We built the tool we couldn't find anywhere else.
If you collect PSA-graded cards, you already know how much a pop count matters. A PSA 10 at pop 8 and a PSA 10 at pop 80 are practically different cards. One is a gem. The other is a commodity. The difference can be thousands of dollars — and it can happen in a weekend.
PSA grades cards every single day. The population report updates constantly. And until Cardboard Cove, the only way to know what was happening to your cards' pop counts was to manually check PSA's website — over and over — hoping you didn't miss the moment a bulk submission came back and moved the needle.
Most collectors found out too late. A card show purchase that looked great at pop 14 turned out to have hit pop 52 three weeks before you bought it. A gem you were holding quietly crept past 100 while you weren't looking. The market moves on new pop data. You should too — but only if you know.
We're collectors. We've been in the hobby for years — baseball, basketball, hockey, Pokémon — and we spent way too much time manually refreshing PSA's population report for cards we were holding.

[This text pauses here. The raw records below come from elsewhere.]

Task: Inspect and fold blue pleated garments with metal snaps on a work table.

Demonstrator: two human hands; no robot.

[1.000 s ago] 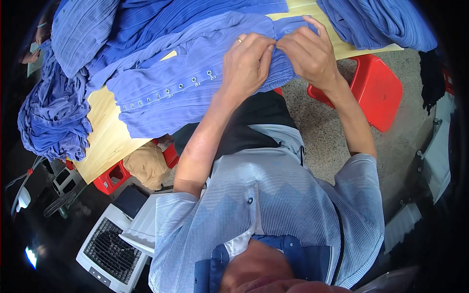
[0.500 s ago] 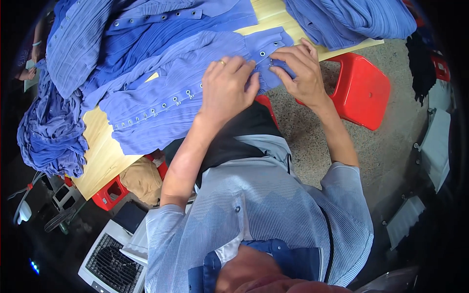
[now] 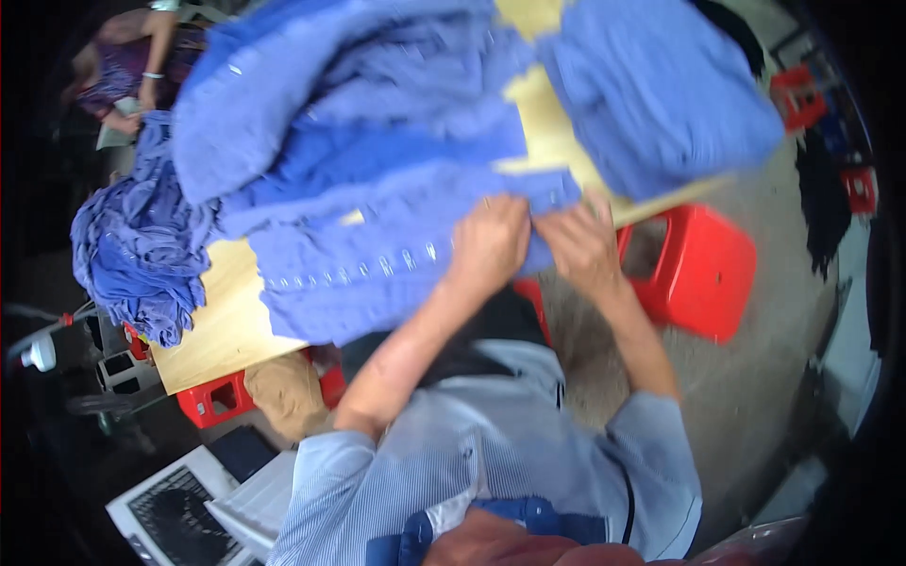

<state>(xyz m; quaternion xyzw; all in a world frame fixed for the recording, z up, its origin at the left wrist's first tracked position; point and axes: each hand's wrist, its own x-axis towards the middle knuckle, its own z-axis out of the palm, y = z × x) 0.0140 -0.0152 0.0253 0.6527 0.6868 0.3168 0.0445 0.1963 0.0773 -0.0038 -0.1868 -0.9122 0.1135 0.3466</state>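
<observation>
A blue pleated garment (image 3: 330, 297) lies spread across the table, with a row of small metal eyelets or snaps running along its front. My left hand (image 3: 491, 243) is closed on the strip near the garment's right end, fingers curled over the cloth. Right beside it, my right hand (image 3: 582, 247) pinches the same end, knuckles up. Both hands are slightly smeared by motion, and the fingertips are mostly hidden. Whether anything small sits between them I cannot make out.
More blue garments (image 3: 396, 85) are heaped behind, with another pile (image 3: 661, 94) at the far right and a crumpled bundle (image 3: 142, 255) at the left table edge. A red stool (image 3: 713, 274) stands right. Another person's hand (image 3: 146, 94) shows far left.
The view has shifted, so the table sits lower in the picture. My hands have come closer together at the garment's end, and the right hand's raised fingers have lowered onto the cloth.
</observation>
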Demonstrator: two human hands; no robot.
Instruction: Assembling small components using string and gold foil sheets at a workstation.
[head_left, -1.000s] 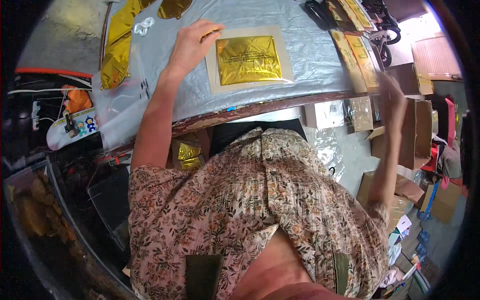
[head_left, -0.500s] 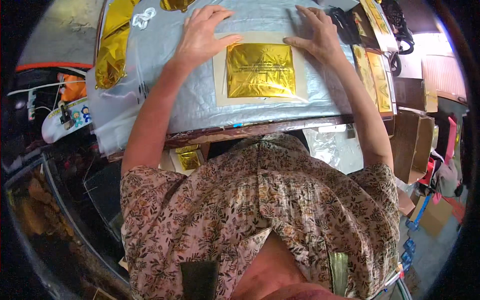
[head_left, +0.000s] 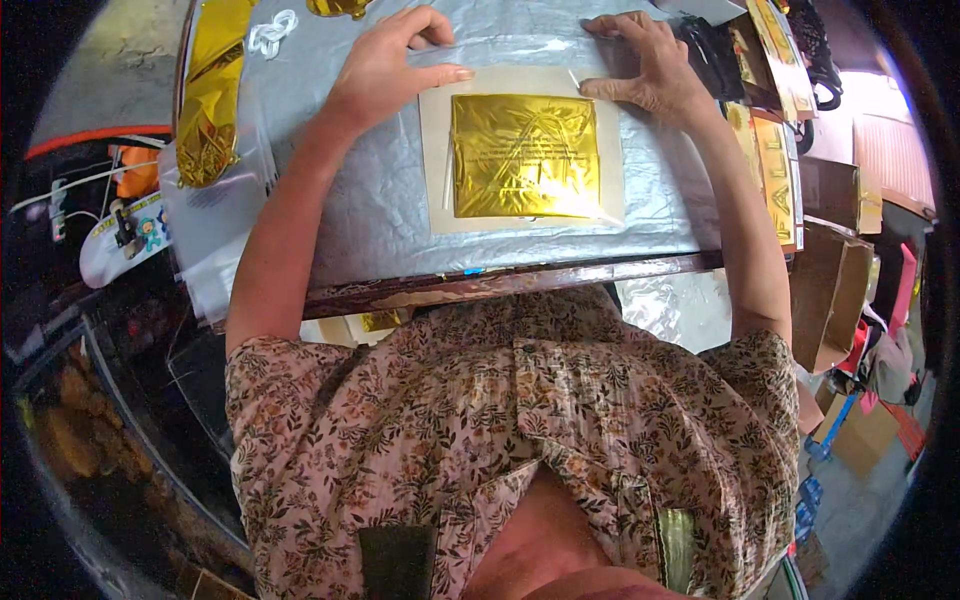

Blowout Forums has a thread for tracking PSA order turnaround that's over 1,000 pages long. That's how badly collectors needed infrastructure that just doesn't exist.
Cardboard Cove is the answer to a simple question: why doesn't someone just tell me when my card's pop changes?
We built it to solve that one problem, and solve it well. No bloat. No upsells you don't need. One thing: pop alerts that actually arrive before you need to act.
We check pop counts once per day. We don't predict what pop will do, and we don't give investment advice. We just make sure you're not the last to know.
Card dealers and large-volume submitters often know pop counts in near real-time. There's no reason individual collectors shouldn't have the same information. That's what this is.